[Saved entries]
+++

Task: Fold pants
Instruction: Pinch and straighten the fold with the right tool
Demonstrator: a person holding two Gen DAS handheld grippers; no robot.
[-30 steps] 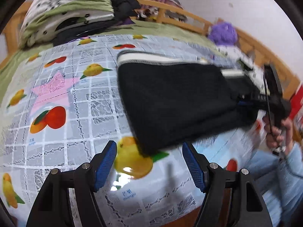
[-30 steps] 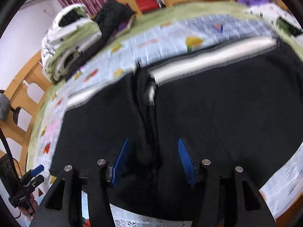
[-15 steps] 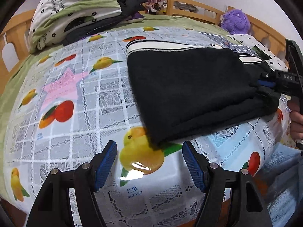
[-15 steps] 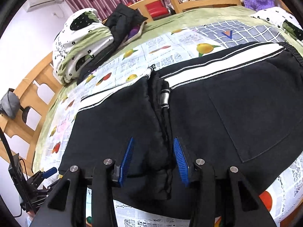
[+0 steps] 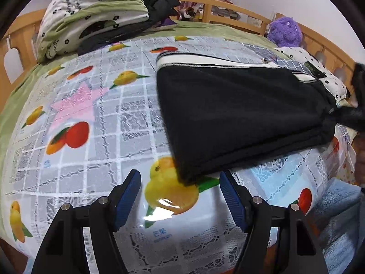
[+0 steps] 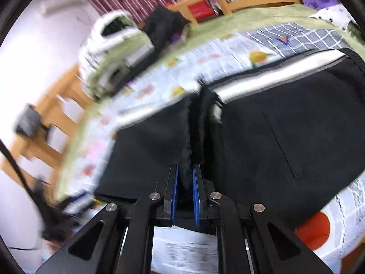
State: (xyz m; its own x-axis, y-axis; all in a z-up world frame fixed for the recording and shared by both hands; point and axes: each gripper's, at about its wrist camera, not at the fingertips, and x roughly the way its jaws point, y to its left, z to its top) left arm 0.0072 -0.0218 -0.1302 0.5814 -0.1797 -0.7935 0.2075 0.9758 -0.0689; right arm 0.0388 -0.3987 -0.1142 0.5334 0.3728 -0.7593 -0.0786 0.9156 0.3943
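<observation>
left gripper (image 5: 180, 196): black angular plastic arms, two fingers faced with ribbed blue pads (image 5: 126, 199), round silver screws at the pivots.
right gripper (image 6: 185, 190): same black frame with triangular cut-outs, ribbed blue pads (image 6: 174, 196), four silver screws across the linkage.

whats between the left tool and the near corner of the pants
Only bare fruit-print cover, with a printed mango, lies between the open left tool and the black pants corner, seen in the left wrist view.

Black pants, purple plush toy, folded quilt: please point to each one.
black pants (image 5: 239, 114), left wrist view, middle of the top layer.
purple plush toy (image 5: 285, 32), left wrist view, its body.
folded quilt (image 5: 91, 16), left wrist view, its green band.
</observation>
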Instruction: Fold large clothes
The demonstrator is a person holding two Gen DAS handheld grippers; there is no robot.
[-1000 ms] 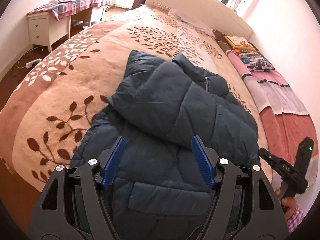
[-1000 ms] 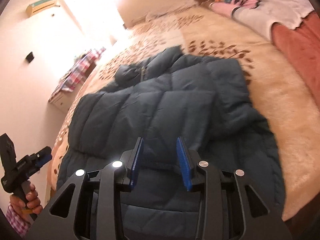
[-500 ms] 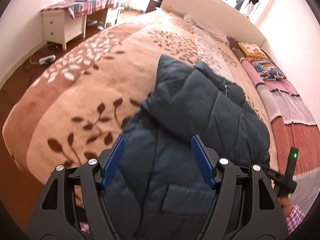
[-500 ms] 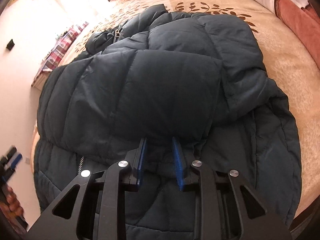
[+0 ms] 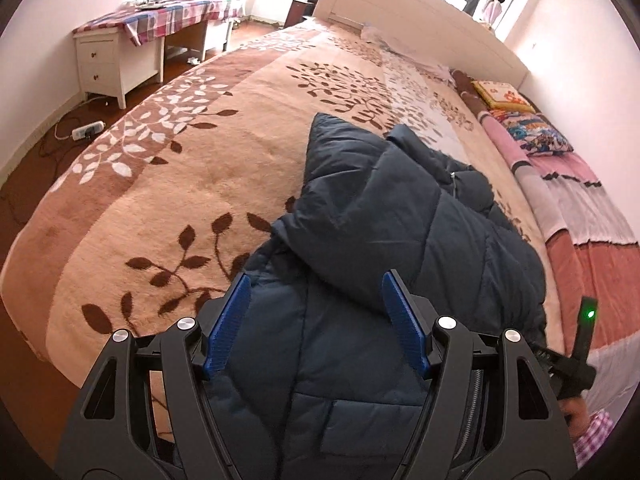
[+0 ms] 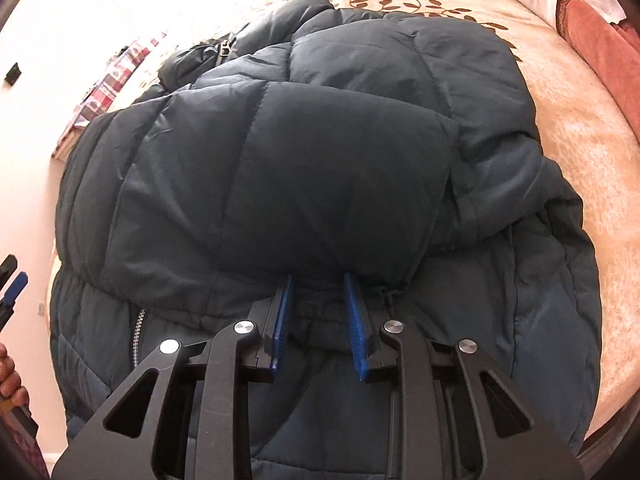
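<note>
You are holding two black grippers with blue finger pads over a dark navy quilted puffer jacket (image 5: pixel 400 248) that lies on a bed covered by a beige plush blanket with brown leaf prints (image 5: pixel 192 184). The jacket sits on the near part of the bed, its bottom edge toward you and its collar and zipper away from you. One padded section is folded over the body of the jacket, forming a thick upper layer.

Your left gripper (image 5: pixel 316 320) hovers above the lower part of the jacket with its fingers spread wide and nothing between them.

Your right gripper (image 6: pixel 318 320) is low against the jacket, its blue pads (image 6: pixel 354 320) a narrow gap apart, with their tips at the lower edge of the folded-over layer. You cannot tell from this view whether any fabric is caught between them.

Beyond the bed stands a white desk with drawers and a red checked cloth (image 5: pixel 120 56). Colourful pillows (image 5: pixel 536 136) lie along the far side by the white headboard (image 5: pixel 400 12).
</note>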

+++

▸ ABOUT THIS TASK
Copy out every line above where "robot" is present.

▸ SOLUTION BELOW
Demonstrator: a person holding two Gen DAS handheld grippers; no robot.
The demonstrator is a person holding two Gen DAS handheld grippers; there is no robot.

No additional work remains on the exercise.